The mea culpa came after Grammy award-winning singer-songwriter India.Arie posted the compilation on Instagram and announced that she was removing her music from Spotify’s streaming service because of it.

Spotify is facing growing discontent from artists over Rogan’s podcast, which it reportedly paid more than USD100 million to license. Last month, musician Neil Young removed his music over concerns that Rogan was magnifying vaccine scepticism.

In a video posted on his Instagram account, Rogan, who hosts a podcast called The Joe Rogan Experience, said his use of the N-word in the compilation Arie posted was the “most regretful and shameful thing that I’ve ever had to talk about publicly”. But he said the clips were “taken out of context”.

“It’s not my word to use. I am well aware of that now, but for years I used it in that manner,” he said during the six-minute video on his Instagram account. “I never used it to be racist because I’m not racist.”

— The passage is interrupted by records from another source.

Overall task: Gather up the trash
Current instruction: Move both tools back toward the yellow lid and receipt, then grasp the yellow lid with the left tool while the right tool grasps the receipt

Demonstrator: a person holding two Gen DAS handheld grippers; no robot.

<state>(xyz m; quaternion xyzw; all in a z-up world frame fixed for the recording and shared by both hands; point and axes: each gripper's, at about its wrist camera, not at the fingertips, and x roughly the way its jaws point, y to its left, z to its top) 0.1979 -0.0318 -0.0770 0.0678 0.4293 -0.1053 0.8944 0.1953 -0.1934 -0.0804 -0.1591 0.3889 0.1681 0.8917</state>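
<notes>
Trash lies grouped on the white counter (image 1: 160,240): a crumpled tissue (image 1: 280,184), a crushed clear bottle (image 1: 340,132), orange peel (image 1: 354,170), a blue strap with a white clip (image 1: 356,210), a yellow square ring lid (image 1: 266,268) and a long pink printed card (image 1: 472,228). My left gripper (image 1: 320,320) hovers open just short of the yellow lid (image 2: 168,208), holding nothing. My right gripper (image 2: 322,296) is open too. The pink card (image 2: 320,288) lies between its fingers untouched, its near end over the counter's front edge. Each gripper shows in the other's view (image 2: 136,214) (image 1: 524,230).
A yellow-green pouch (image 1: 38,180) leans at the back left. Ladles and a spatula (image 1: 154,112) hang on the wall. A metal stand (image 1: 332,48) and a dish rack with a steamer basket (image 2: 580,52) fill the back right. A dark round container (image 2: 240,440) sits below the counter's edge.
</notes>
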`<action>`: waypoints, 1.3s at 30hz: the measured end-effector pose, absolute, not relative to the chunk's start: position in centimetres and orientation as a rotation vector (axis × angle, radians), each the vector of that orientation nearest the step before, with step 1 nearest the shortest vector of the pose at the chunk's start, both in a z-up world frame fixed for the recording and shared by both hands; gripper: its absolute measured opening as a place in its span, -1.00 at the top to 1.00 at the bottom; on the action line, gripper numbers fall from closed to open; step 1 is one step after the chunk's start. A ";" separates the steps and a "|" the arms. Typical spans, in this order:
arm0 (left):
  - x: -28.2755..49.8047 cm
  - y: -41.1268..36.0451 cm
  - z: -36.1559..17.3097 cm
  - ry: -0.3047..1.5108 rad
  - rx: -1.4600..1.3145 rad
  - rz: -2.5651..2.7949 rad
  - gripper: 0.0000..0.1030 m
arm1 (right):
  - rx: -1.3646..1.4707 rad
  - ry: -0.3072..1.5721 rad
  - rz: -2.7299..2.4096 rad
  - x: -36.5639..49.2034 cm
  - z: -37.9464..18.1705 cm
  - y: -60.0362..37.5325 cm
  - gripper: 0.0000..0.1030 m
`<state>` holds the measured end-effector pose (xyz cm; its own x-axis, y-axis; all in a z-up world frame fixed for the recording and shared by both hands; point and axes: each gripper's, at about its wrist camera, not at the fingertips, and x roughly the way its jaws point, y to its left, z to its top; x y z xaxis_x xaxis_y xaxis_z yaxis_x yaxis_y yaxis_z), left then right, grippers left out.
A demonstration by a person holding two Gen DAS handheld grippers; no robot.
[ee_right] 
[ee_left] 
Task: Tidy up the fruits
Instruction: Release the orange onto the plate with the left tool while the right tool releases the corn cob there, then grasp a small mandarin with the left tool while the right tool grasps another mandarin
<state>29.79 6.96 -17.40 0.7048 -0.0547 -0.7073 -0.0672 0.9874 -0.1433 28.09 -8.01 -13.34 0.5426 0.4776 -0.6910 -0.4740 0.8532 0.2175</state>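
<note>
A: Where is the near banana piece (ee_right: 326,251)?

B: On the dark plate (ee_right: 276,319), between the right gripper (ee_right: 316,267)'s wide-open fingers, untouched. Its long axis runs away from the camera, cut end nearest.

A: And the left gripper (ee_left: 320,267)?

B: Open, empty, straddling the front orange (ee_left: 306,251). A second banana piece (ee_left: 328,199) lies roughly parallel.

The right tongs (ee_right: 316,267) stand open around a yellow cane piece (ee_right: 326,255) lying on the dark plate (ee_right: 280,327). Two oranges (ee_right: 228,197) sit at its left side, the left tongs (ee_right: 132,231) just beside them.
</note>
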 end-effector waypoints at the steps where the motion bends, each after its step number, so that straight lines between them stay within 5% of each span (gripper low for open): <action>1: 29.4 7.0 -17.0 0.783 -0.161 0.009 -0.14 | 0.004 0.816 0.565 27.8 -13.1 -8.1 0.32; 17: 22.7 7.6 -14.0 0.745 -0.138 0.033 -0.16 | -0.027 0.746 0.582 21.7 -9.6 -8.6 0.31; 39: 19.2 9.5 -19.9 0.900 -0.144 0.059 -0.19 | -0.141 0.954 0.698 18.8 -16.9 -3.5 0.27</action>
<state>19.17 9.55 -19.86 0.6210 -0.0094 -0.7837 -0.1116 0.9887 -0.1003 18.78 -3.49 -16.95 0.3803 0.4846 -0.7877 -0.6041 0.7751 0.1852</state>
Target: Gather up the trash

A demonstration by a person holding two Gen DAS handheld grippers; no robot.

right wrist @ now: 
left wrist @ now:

He did not specify which years he used the racial slur.

US podcaster Joe Rogan. PHOTO: AP

Rogan also addressed a clip from his podcast 11 years ago in which he talked about going to a movie theatre in a Black neighbourhood to see Planet of the Apes.

“I was trying to make the story entertaining, and I said we got out and it was like we were in Africa. It’s like we were in ‘Planet of the Apes’,” Rogan said.

He said he wasn’t trying to be racist but realised it was “an idiotic thing” to say.

He said he deleted the podcast but that someone must have saved the clip.

Rogan’s apology comes as Spotify is promising to combat the spread of COVID-19 misinformation as part of a damage-control campaign sparked by Young.

Last Sunday, Spotify said it will soon add a warning before all podcasts that discuss COVID-19, directing listeners to factual, up-to-date information from scientists and public health experts.

The company also aims to bolster transparency about its publishing decisions by laying out the rules it uses to protect users’ safety.

Spotify garnered 31 per cent of the 524 million worldwide music stream subscriptions in the second quarter of 2021, more than double that of second-place Apple Music, according to Midia Research.

Spotify isn’t always popular with musicians, many of whom complain that it doesn’t pay them enough for their work.